Stored data entries
----

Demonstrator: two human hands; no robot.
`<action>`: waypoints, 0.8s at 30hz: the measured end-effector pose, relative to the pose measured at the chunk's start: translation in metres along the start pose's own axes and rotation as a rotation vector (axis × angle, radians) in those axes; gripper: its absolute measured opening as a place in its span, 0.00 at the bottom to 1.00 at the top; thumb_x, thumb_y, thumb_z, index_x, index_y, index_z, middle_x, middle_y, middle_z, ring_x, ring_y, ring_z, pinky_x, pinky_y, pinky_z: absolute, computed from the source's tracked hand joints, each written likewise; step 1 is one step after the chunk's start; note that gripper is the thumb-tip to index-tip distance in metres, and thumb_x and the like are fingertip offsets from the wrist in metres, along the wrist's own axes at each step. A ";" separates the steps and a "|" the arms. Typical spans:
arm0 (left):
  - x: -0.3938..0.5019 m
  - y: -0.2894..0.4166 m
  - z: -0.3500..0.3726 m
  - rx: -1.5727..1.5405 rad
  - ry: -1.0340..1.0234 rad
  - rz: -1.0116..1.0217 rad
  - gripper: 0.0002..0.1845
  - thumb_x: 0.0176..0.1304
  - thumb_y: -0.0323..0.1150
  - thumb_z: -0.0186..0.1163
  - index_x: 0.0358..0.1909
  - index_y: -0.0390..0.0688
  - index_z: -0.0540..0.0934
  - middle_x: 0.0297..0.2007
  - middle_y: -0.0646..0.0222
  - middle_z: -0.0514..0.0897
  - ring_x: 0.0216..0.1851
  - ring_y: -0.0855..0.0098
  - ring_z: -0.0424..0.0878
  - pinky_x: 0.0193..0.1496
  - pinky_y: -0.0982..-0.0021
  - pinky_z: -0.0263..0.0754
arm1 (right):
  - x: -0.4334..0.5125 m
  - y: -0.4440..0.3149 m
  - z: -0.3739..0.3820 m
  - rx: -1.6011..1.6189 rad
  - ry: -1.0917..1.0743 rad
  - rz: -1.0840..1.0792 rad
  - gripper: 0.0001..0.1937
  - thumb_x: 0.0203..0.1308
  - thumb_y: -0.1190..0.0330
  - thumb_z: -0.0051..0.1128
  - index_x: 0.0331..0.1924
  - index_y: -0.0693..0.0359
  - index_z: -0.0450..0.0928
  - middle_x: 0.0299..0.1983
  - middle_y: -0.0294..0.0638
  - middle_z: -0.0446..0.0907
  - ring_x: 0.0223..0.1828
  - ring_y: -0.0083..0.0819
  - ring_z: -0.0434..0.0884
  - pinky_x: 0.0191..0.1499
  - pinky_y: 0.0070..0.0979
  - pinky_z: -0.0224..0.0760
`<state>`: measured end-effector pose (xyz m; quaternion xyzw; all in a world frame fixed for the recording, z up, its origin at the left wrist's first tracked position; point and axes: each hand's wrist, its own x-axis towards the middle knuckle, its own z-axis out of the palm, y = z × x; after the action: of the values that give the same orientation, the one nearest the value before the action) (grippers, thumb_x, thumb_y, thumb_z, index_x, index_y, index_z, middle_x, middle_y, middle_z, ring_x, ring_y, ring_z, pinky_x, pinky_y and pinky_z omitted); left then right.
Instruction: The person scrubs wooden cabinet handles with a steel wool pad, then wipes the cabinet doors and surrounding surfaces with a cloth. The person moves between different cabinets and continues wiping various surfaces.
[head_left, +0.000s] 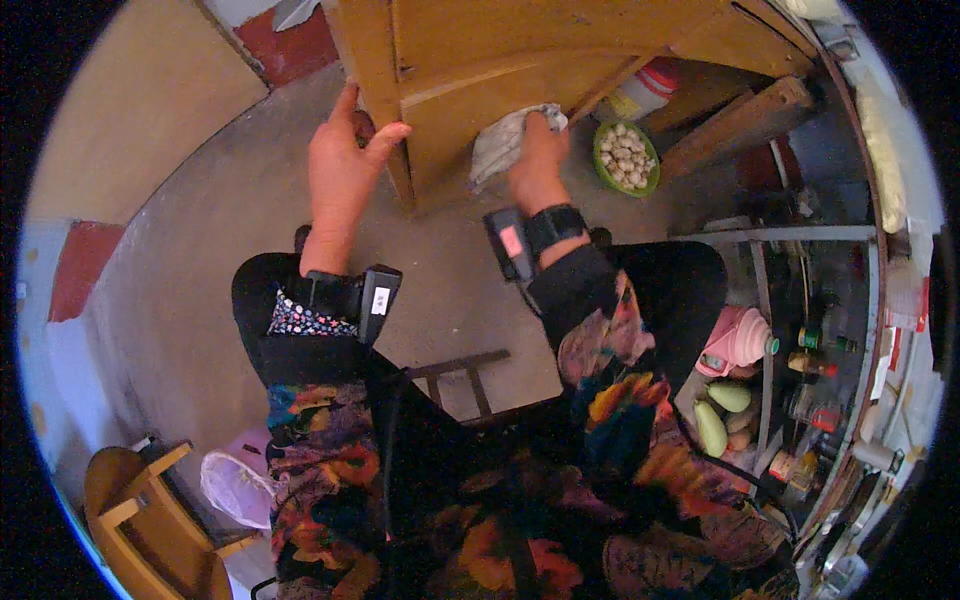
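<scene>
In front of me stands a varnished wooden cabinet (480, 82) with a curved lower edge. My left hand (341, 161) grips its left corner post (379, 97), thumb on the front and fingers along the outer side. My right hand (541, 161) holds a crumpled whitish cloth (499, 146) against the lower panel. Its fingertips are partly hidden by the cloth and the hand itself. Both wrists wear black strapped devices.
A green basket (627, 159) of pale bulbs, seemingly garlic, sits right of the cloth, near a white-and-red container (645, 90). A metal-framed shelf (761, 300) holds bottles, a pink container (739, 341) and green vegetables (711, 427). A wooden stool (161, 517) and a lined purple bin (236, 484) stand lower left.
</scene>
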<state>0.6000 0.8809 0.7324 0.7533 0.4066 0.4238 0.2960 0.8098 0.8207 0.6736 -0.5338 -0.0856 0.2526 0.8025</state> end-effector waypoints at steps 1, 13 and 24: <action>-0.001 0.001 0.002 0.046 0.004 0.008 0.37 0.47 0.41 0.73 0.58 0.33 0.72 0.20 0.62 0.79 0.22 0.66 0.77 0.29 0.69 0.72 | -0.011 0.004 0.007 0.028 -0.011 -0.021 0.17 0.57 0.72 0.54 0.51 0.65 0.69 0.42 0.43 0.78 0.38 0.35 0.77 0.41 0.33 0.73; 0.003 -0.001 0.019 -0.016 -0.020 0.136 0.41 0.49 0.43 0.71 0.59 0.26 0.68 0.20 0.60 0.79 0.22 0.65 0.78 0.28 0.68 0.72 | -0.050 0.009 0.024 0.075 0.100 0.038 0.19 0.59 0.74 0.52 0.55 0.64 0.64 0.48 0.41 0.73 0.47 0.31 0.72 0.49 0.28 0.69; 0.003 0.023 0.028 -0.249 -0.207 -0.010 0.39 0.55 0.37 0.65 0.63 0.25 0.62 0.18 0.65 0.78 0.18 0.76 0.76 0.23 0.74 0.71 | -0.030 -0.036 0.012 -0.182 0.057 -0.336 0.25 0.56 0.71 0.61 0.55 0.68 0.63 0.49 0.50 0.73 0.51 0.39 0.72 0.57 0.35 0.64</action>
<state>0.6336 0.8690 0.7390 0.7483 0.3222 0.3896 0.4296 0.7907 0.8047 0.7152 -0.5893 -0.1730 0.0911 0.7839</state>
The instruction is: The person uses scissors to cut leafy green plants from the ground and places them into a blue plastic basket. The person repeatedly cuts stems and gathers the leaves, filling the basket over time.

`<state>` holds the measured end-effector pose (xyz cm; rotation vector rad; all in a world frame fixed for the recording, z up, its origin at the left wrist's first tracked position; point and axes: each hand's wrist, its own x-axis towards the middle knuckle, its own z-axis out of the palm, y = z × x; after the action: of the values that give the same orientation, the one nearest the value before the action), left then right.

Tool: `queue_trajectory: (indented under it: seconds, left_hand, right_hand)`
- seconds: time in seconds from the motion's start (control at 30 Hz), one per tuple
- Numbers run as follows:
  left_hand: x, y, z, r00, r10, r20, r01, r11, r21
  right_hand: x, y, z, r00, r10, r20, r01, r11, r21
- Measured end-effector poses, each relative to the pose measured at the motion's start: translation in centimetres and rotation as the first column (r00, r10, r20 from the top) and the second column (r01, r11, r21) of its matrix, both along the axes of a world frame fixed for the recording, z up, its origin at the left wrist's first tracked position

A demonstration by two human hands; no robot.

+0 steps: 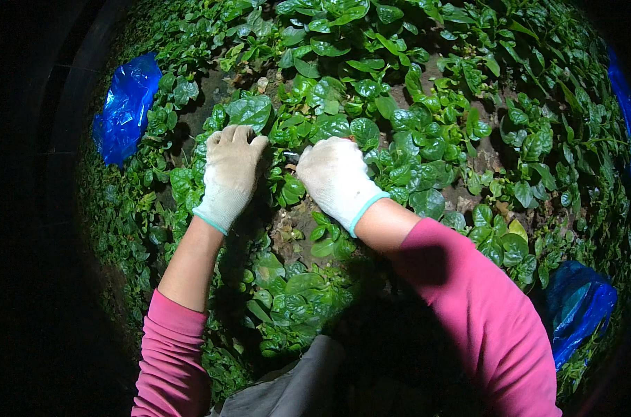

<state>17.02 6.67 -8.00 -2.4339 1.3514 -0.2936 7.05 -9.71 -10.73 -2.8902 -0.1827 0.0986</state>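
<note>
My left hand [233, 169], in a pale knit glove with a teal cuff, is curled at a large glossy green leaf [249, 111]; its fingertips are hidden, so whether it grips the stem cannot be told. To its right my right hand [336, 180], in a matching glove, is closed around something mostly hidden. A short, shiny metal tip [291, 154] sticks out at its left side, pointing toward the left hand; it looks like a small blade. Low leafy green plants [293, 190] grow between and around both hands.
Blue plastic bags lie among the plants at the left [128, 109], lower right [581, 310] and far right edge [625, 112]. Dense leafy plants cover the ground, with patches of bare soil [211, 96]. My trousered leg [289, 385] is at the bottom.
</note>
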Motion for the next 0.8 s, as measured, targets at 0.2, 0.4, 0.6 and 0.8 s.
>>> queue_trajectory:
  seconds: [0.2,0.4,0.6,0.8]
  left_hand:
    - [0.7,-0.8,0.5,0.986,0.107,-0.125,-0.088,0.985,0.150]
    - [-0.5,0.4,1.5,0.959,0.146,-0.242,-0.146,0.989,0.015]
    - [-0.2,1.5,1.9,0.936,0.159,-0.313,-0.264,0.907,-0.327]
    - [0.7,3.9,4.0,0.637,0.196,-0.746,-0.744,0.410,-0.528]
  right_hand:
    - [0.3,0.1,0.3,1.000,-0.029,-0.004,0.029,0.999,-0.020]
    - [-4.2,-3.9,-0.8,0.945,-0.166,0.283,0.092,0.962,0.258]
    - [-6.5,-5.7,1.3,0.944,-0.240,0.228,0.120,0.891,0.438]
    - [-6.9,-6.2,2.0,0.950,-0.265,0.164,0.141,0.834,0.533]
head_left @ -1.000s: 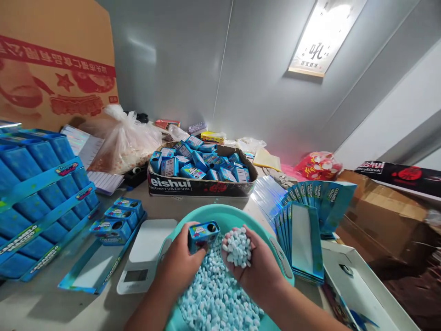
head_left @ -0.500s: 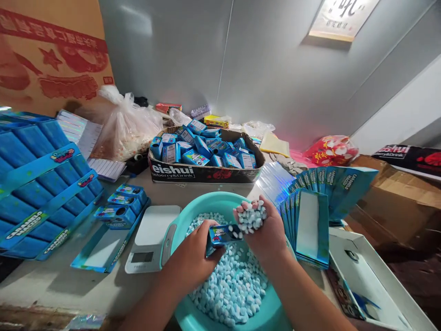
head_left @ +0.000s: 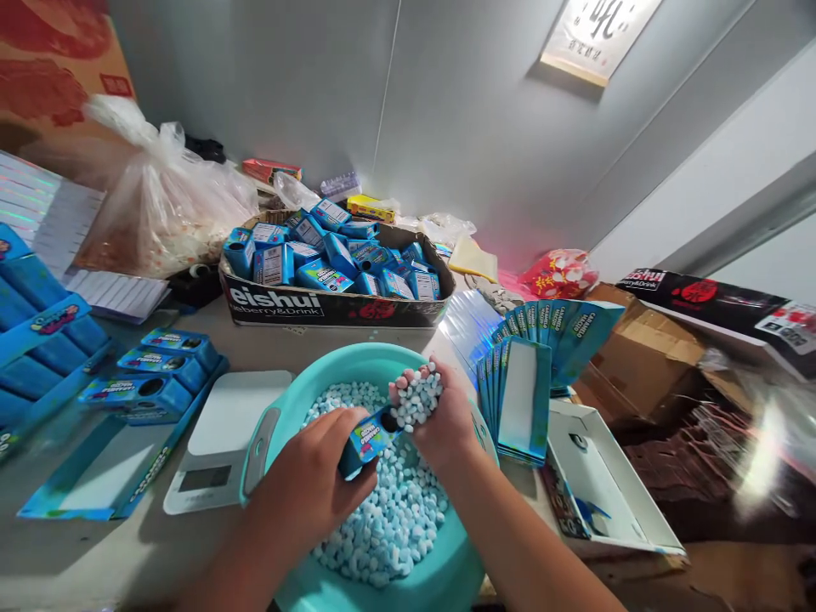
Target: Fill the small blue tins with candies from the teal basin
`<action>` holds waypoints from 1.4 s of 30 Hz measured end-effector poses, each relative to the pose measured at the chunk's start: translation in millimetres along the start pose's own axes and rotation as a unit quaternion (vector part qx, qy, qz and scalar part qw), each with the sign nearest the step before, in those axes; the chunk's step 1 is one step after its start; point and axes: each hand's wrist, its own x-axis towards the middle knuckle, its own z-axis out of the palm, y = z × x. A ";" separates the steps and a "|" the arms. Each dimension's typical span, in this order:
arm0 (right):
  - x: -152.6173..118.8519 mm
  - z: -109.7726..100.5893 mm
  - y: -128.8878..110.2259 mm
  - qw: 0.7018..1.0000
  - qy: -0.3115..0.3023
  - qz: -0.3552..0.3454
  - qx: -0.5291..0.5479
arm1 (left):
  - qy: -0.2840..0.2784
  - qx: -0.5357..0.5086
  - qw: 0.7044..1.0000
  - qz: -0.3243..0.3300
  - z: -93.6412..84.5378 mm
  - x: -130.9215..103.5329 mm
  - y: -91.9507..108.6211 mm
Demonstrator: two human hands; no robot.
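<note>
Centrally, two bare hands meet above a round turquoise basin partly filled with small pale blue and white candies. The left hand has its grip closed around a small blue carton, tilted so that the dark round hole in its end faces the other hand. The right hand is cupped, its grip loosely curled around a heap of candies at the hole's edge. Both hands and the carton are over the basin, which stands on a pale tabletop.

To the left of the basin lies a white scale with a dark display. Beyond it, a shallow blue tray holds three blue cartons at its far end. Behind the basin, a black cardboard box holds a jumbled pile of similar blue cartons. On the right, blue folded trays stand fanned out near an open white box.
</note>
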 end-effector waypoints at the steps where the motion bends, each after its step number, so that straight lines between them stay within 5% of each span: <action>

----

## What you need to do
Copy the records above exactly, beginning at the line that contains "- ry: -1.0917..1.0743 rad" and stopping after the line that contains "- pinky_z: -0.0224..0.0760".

## Exercise solution
  - ry: -1.0917..1.0743 rad
  - rz: -1.0840..1.0792 rad
  - gripper: 0.0001..0.1937
  - thumb_x: 0.0203..0.1308
  - thumb_y: -0.1190..0.0330
  - thumb_z: -0.0051..0.1128
  - index_x: 0.0331..0.1924
  - index_y: -0.0693..0.0359
  - index_z: -0.0450..0.0928
  - middle_x: 0.0299..0.1983
  - middle_y: -0.0294..0.0638
  - middle_z: -0.0446..0.0907
  - ring_x: 0.0223..0.1828
  - ring_y: -0.0083..0.0819
  - ring_z: -0.0434..0.0884
  - pinky_x: 0.0191..0.1499
  - pinky_y: 0.0070..0.0979
  - pinky_z: -0.0224..0.0760

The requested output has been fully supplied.